Corporations think in terms of quarterly reports of earnings. Everything, and I mean everything is subordinate to this. Careers are based on this concept. Huge salaries and perks are based on this concept. The value of the company's stock is based on this. We don't have to look far to see the result of these pressures. Newspapers are filled almost daily with examples of what happens to those who succumb to the Dark Side of the business force. You are experiencing multiple effects designed to accomplish one thing for the corporation-save money and make a good report to their shareholders. It is actuarial; it is statistics, numbers.

Bonus Plans

Somewhere up the corporate ladder someone's bonus plan is based on the amount of money spent on warranty repairs. If the dealership stays within this budget, it's a happy Christmas. If not, if you come in after this budget has been consumed, you will start getting the treatment. We think of it as the gauntlet.

Entering the Gauntlet

The Gauntlet begins when you arrive the second time for a repair of the same defect. The threat of this being a potential Lemon sets off alarms with those trained at the dealership level. "Oh, oh," they say, "If we can't actually repair it, we better employ every trick we know to make this person give up and go away." It is incredibly cynical, even cruel because it undermines the owner's safety, and peace of mind. To make someone give up you have to remove hope. Think about that! Remove hope. You have to drive the owner from being happy and proud of having a new car into apathy and despair that anything can ever be done about it. It is hard to imagine this but it most certainly a fact.

What You are Told

If you are a woman this might sound familiar: "That's just the way they run honey." It is patronizing, chauvinistic crap. These days fewer and fewer people, men and women, really understand how their car runs or is made. The cars are just too complex. Here's another; "We couldn't duplicate the problem." You drive out of the shop and it happens before you get to the first stop sign. Self doubt creeps in. You aren't sure you know what you know. How about this? "It's running according to manufacturer's specifications, it meets industry standards." Flim flam, absolutely! When your car stalls periodically and won't start this is not according to some unknown industry standard. And there's this old stand by. "Just bring it back, we'll fix it." Do they fix it? No. They may find something that seems related to the problem, but it does not cure the problem. This one is particularly nasty. "Are you sure you properly know how to drive the vehicle?" Your first thought might be to punch the guy in the mouth, but you are still civilized and don't do that. The issue wasn't raised accidentally. It could become a legal issue when a claim is being denied. As you will see in the lemon stories, there is a situation where a Manufacturer's Engineering Technical Specialist suggests that test show that the owner didn't tighten the gas cap properly and that this is the cause of the problem. It is flim-flam of course. But the effect is to continually throw doubt on the issue. It is even possible that you will be met with antagonism. "Oh, you again!" As if somehow all this trouble is your fault. Enough of this for the moment: It's pretty darn depressing.

Other Diversions

This one is very common. The Service Writer at the dealership writes down the problem not as you described it, but in a way that is ambiguous or in such away that it seems to be a different line of repairs. The purpose of this is to allow the dealership to state that they weren't given a reasonable opportunity to repair the vehicle. This is one of the ways they avoid a Lemon Law suit. The dealership is going to try every way to discourage the customer from coming back so as to avoid 4 or more repairs for the same defect.

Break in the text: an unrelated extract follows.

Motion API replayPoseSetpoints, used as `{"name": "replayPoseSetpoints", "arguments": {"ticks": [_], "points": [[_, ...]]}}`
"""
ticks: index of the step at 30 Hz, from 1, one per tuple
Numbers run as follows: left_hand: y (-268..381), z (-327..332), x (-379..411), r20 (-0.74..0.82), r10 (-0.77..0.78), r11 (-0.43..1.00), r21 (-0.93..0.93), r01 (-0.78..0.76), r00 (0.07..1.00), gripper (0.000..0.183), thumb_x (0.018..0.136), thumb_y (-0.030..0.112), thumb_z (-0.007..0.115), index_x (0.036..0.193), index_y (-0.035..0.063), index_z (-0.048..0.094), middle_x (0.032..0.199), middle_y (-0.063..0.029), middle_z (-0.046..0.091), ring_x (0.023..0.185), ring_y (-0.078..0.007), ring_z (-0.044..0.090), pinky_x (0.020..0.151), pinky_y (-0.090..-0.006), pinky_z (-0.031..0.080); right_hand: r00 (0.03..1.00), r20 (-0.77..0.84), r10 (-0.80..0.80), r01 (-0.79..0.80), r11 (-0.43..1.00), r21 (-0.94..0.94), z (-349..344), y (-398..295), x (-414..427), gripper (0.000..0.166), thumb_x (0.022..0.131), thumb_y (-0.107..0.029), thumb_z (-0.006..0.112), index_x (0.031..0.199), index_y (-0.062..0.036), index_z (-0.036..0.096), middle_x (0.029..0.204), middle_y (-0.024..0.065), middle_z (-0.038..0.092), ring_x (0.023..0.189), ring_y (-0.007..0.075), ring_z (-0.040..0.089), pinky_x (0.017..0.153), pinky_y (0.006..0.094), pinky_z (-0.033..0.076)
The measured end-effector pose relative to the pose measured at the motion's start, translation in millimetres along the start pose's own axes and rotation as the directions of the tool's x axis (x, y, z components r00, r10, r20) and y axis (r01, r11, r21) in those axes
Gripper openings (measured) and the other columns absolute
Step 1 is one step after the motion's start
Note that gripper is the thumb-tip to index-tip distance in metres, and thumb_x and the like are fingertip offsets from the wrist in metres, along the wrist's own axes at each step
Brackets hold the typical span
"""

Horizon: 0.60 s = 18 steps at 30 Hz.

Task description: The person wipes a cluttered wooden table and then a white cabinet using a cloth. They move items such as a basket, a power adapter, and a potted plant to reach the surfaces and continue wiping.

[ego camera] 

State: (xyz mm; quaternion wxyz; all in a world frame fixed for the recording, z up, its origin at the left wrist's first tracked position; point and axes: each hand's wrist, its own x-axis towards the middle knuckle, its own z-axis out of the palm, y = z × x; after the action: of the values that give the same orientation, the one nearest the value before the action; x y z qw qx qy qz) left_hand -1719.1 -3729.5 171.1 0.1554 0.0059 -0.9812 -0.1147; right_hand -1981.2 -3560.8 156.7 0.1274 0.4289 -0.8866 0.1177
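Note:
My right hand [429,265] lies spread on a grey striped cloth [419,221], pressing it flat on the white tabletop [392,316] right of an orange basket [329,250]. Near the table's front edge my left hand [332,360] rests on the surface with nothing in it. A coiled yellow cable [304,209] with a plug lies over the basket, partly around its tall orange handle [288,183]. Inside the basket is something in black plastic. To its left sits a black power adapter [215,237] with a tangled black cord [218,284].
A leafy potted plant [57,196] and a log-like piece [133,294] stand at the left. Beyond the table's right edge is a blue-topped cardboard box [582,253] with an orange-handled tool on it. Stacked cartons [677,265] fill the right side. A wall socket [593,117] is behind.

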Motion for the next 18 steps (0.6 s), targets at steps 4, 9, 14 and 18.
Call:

Here's another trick. You are offered this really excellent deal on a trade-in, as though these fine fellows at the dealership have nothing but your best interests at heart. It won't be a good deal! A good deal would be if you bought the vehicle and it ran as advertised.

Summary

It wasn't an accident of fate. It started with the top management at the manufacturer. It worked its way down though the chain through the dealerships to you. It wasn't personal on their part except for greed, irresponsibility and an incredible lack of feeling for their customers. Factually, they do not know who you are or care. All policy is driven by the bottom line. This in itself is not evil. It is how a company succeeds. However, one can look around and find companies that are responsible to their customers and those that are not. A policy of delay, trickery, flim flam and intentional misery given to the customer is followed in the hopes that you will descend into apathy and give up.

You are Not Alone

This has happened to countless numbers of consumers. Does this feel familiar? You are in the middle of a dispute with the dealership over the defect(s) with your vehicle and you feel like an insect about to be rolled over by a semi. There is a sense of being powerless. They are, after all, one of the biggest corporations in the world. They can hire squadrons of legal help.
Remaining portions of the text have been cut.